Your goal:
Repeat the data that follows exactly, starting at the line with "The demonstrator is" and ending at the line with "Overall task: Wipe", and leave out every picture.

Records excerpted from a collection:
◇ ◇ ◇ ◇ ◇ ◇ ◇

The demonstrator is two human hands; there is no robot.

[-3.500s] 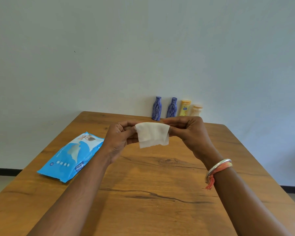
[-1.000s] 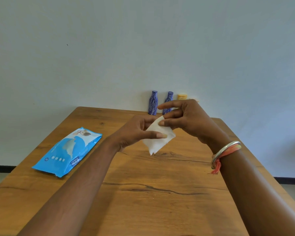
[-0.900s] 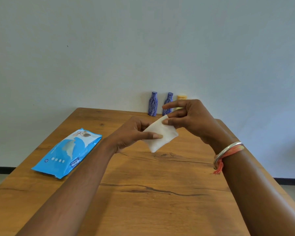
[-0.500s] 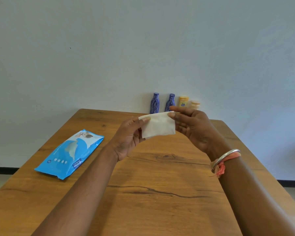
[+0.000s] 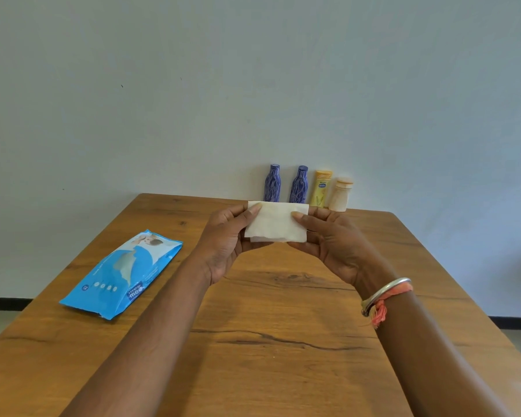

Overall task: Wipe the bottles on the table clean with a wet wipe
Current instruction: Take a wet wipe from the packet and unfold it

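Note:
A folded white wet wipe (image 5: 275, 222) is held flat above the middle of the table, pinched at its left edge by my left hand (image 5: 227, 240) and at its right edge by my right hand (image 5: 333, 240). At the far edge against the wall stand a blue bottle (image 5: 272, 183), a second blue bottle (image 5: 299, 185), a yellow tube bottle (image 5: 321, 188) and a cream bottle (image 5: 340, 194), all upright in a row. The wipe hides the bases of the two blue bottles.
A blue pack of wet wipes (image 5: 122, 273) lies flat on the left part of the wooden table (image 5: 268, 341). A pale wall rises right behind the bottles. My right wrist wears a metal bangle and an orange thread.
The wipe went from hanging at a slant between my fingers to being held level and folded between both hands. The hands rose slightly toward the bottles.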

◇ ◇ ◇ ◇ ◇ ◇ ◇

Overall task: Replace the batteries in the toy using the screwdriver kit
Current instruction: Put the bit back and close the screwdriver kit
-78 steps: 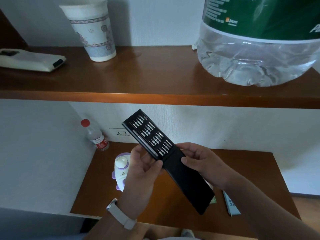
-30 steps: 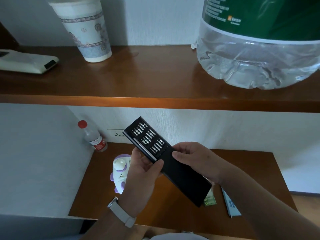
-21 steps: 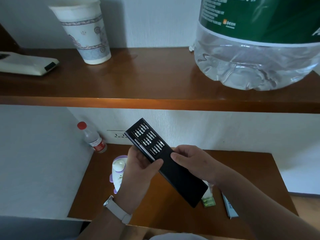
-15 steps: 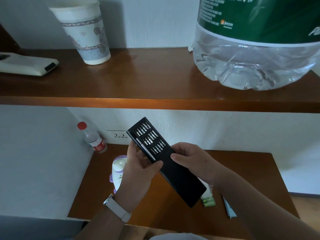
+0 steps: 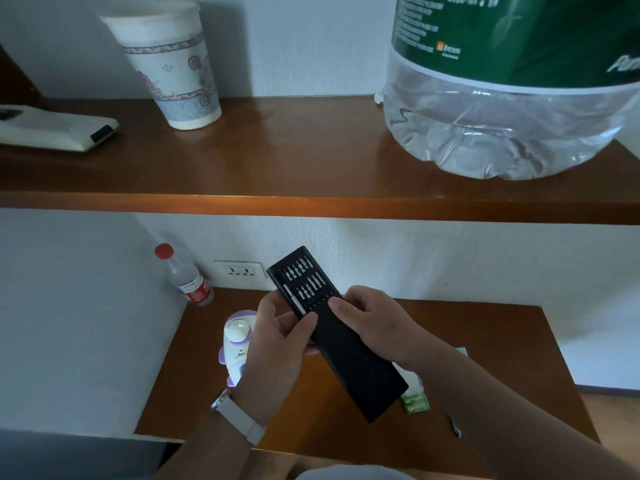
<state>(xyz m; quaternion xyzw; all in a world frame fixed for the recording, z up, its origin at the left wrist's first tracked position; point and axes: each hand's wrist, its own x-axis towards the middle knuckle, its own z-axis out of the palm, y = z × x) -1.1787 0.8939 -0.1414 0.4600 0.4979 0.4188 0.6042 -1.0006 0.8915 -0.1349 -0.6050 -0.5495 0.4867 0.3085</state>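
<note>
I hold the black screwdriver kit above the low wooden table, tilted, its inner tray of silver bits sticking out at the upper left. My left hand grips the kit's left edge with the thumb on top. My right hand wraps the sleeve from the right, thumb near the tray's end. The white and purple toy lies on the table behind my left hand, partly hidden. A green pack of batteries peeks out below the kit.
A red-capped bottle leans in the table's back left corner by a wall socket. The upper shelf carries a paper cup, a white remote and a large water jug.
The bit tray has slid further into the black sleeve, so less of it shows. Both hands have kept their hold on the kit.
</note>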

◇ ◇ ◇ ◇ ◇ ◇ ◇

Problem solution:
The demonstrator is two human hands; there is no robot.

[-3.500s] 
[-1.000s] 
[-0.900s] 
[-0.500s] 
[+0.000s] 

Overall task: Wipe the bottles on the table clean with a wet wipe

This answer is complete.